Problem statement: Exactly the lines below starting at the line with "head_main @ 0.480" and ending at the line with "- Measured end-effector" are wanted, with both ends included. Leave out the pictures and add no other lines.

┏━━

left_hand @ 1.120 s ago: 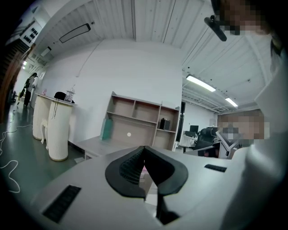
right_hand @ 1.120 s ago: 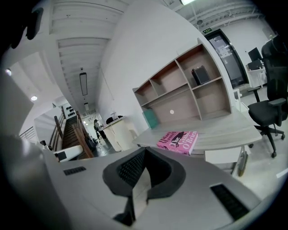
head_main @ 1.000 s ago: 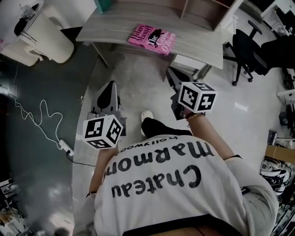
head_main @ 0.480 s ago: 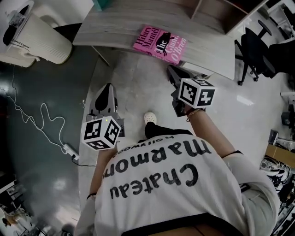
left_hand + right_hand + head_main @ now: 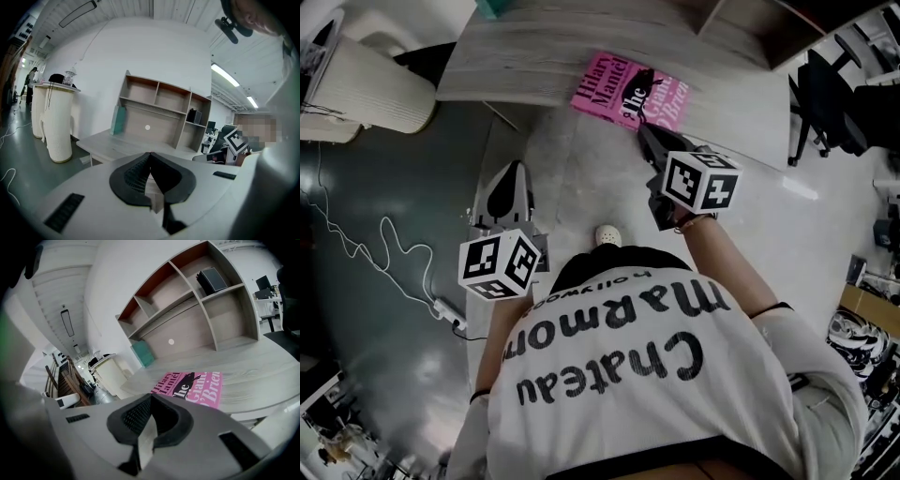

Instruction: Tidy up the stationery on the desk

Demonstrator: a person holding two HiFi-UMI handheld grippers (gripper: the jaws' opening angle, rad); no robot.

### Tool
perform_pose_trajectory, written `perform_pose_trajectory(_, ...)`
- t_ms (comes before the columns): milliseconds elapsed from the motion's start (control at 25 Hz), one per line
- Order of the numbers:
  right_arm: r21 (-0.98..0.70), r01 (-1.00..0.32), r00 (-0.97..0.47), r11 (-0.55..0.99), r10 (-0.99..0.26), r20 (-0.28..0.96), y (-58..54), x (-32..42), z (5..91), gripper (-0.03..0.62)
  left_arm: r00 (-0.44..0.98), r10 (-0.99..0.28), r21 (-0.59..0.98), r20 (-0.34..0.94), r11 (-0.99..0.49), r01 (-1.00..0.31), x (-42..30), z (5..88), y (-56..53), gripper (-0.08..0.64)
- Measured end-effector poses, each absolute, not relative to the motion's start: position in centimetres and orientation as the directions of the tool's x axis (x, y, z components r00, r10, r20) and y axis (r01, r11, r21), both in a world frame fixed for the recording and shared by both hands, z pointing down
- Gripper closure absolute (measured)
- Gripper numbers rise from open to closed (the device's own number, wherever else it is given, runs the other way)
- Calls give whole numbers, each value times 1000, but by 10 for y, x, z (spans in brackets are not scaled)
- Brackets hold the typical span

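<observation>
**Open up before you reach the book**

Both tools are closed and empty. The left gripper has its black ribbed pads pressed tip to tip with nothing between them. The right gripper is the same. You are standing in front of the pale wood-grain desk. The right gripper is just short of its front edge, and the left one hangs lower and to the side, over the floor and well away from the desk.

The one item of stationery you can see lying loose is the pink paperback book with white and black lettering. It lies flat on the desktop near the front edge, cover up, right ahead of the right jaws. Behind it stands the wooden shelf unit with open compartments, and a teal upright item leans at its left end.

The step in hand looks like the approach to that book, so spread the right jaws wide before you arrive, not over the cover. A thin book lying flat gives you little to pinch from above. Come in low and nearly level at the edge nearest you, so that one pad slides under and the other lands on the cover. These views do not show whether the book overhangs the desk. If it does not, draw it towards you first. Bring the left gripper up onto the desk to steady the far side and stop the book skating away.
</observation>
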State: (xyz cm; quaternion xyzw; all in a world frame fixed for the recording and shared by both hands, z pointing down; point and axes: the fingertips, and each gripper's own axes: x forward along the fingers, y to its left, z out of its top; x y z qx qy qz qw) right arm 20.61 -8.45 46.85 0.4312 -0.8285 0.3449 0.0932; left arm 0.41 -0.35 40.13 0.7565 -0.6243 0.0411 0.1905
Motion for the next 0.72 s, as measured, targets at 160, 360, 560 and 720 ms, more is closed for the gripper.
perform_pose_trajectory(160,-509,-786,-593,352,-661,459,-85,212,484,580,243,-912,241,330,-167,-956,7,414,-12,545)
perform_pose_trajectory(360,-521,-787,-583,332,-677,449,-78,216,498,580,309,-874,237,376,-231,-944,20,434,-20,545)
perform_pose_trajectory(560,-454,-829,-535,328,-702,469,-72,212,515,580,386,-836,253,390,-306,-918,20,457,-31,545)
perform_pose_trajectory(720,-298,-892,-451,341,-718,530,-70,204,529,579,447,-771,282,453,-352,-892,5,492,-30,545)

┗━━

Output:
head_main @ 0.480 s ago: 
left_hand + right_hand + head_main @ now: 

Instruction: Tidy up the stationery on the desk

Demonstrator: a person holding two HiFi-UMI handheld grippers (gripper: the jaws' opening angle, rad); no robot.

### Tool
perform_pose_trajectory, written `perform_pose_trajectory(_, ...)`
- t_ms (comes before the columns): milliseconds elapsed from the motion's start (control at 25 Hz), one per line
- Order of the numbers:
  right_arm: r21 (-0.98..0.70), r01 (-1.00..0.32), r00 (-0.97..0.47), r11 (-0.55..0.99), r10 (-0.99..0.26), r20 (-0.28..0.96), y (-58..54), x (-32..42), z (5..91), gripper (-0.03..0.62)
  left_arm: r00 (-0.44..0.98), r10 (-0.99..0.28), r21 (-0.59..0.98), r20 (-0.34..0.94), r11 (-0.99..0.49), r01 (-1.00..0.31), x (-42..30), z (5..88), y (-56..53), gripper (-0.08..0.64)
- Measured end-effector poses, each absolute, not relative to the motion's start: position in centimetres and orientation as the directions of the tool's x axis (x, y, z components r00, r10, r20) and y axis (r01, r11, r21), both in a world frame fixed for the recording and shared by both hands, z pointing down

The response to this exercise is complete.